Annoncée le mois dernier par Dominique de Villepin, la vente des trois sociétés pourrait rapporter au moins 11 milliards d'euros, qui seront «affectés au désendettement de l'Etat et au financement d'investissements porteurs d'avenir pour notre économie». Selon Thierry Breton, le produit de cette cession servira notamment à financer l'Agence de financement des infrastructures de transport de France (AFITF), l'Agence nationale de la recherche et l'Agence de l'innovation industrielle.

Modification des statuts de l’AFITF
Ses statuts seront modifiés pour lui permettre de financer non seulement les grands programmes d'infrastructures arrêtés en décembre 2003 par un Comité interministériel d'aménagement et de développement du territoire mais aussi la part relevant du ministère de l'Equipement dans les contrats de plan Etat-région. «Pour assurer son financement, l'AFITF sera dotée de ressources pérennes», a précisé Bercy dans son communiqué. «Tout en conservant le produit des redevances domaniales, elle se verra affecter la taxe sur l'aménagement du territoire et, pour les infrastructures ayant les impacts les plus importants en terme de sécurité, 40% des recettes d'amendes des radars routiers automatiques». «Ainsi, les ressources de l'AFIFT seront assurées pour des montants supérieurs aux dividendes qu'elle reçoit actuellement des sociétés concessionnaires d'autoroute», a ajouté le ministère de l'Economie et des Finances.
En 2006, l'AFITF bénéficiera ainsi d'un revenu global de 1,5 milliard d'euros, contre 1,1 milliard en loi de finances 2005. «Sur la période 2005-2012, elle disposera d'environ 12 milliards d'euros de ressources garanties», a précisé Bercy. «Ce renforcement des conditions de financement de l'AFITF permettra d'accélérer la réalisation des programmes d'infrastructures de transports».


Les sociétés d’autoroutes en chiffres
APPR (Paris-Rhin-Rhône) : 1,51 milliard d’euros de chiffre d’affaires en 2004 et 148 millions d’euros de résultat net. 2.260 km de réseau de concession. 4.495 salariés.

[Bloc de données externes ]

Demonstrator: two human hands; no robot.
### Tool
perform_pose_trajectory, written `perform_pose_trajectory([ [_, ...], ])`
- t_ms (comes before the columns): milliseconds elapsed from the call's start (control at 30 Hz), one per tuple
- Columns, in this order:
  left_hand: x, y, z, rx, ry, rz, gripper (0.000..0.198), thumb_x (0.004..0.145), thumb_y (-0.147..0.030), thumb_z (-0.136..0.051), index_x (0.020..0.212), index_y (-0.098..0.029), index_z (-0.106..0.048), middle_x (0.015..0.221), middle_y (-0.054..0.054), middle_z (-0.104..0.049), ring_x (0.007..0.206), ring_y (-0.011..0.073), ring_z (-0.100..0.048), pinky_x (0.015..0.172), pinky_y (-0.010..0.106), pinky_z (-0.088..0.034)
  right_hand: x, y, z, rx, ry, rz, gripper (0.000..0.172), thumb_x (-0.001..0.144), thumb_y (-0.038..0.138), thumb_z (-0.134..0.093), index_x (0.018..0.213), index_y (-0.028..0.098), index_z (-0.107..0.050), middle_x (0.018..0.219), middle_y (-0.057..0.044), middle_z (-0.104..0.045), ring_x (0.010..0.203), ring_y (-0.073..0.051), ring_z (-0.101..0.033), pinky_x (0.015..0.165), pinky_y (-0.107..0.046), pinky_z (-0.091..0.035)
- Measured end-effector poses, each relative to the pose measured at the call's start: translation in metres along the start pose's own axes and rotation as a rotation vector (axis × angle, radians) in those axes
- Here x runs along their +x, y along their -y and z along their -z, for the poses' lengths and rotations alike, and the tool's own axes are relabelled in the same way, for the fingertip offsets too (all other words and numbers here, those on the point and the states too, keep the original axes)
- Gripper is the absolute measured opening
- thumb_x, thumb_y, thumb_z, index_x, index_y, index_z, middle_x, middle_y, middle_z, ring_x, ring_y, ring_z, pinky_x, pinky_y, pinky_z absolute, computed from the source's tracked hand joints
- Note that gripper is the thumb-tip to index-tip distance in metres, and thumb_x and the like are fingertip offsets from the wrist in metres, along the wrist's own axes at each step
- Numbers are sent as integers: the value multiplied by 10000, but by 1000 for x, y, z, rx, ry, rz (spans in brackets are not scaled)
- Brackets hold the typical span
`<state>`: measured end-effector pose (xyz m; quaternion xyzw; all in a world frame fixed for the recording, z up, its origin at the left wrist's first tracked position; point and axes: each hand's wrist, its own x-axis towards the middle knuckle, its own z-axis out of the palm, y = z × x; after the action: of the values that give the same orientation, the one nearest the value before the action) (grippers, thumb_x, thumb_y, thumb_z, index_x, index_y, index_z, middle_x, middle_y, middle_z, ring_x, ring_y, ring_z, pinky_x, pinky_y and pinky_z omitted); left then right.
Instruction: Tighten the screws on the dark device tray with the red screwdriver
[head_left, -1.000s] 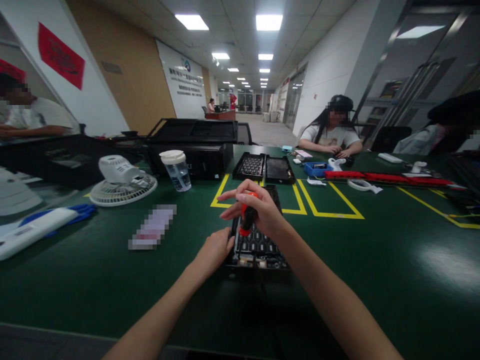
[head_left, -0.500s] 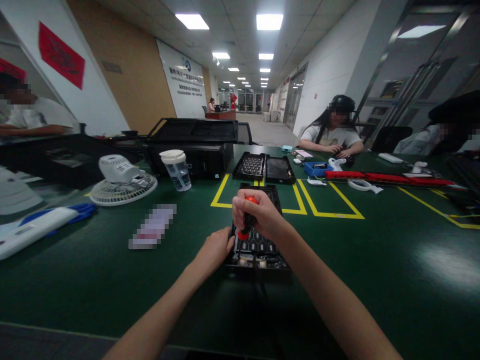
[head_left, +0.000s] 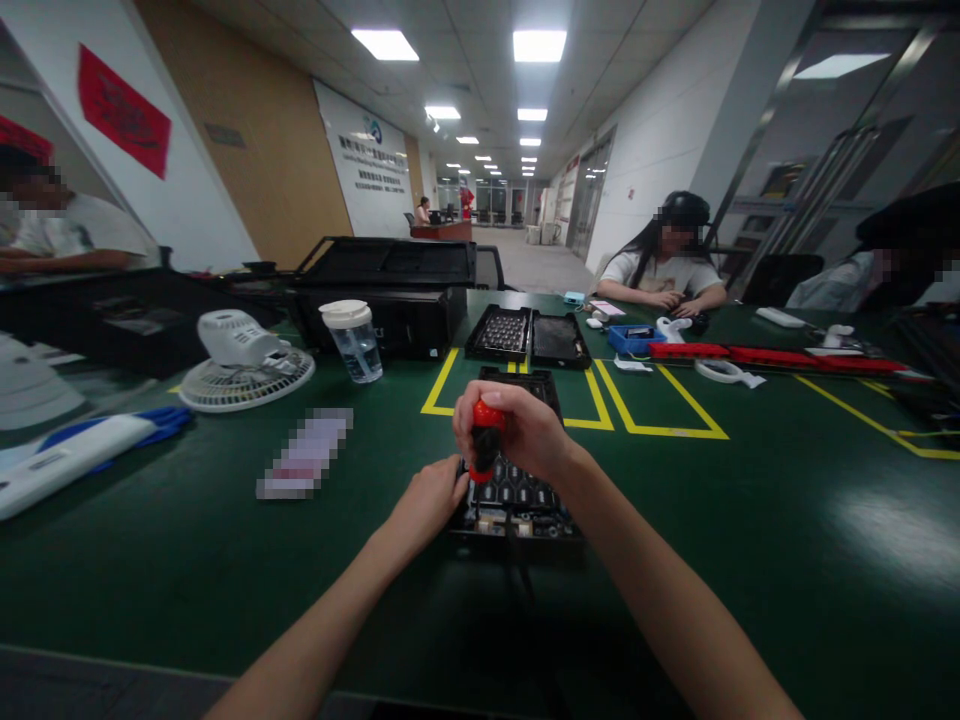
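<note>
My right hand (head_left: 529, 430) is closed around the handle of a red and black screwdriver (head_left: 486, 440), which stands roughly upright. Its tip points down at the near left corner of a black plastic case (head_left: 517, 545), where small parts and pale pieces show; whether it touches a screw I cannot tell. Rows of dark rounded cells (head_left: 517, 490) fill the case's middle. Against the case's left edge, my left hand (head_left: 431, 495) grips the side, its fingertips partly hidden. A black strap or cable hangs over the near edge.
Two open black trays (head_left: 499, 332) lie beyond the case, by yellow tape lines. On the left are a clear cup (head_left: 356, 345), a white fan (head_left: 244, 375) and a blurred flat item (head_left: 307, 455). A blue box (head_left: 634, 338) is right; a person (head_left: 667, 265) sits across.
My right hand has turned on the screwdriver, its fingers shifting so more of the red handle top shows. The left hand and the case have stayed in place.
</note>
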<state>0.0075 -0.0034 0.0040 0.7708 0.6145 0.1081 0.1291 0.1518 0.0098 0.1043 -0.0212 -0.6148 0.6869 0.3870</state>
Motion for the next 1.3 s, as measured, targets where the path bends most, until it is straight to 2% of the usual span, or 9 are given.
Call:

Part de l’Etat au capital : 70%.

ASF (Sud de la France) : 2,39 milliards d’euros de chiffre d’affaires en 2004 et 403 millions d’euros de résultat net. 3.124 km de réseau en concession. 8.190 salariés. Part de l’Etat au capital : 50,3%.

Sanef (Nord et Est de la France) : 1,05 milliard d’euros de chiffre d’affaires en 2004 et 97 millions d’euros de résultat net. 1.772 km de réseau en concession. 3.600 salariés. Par de l’Etat au capital : 74%.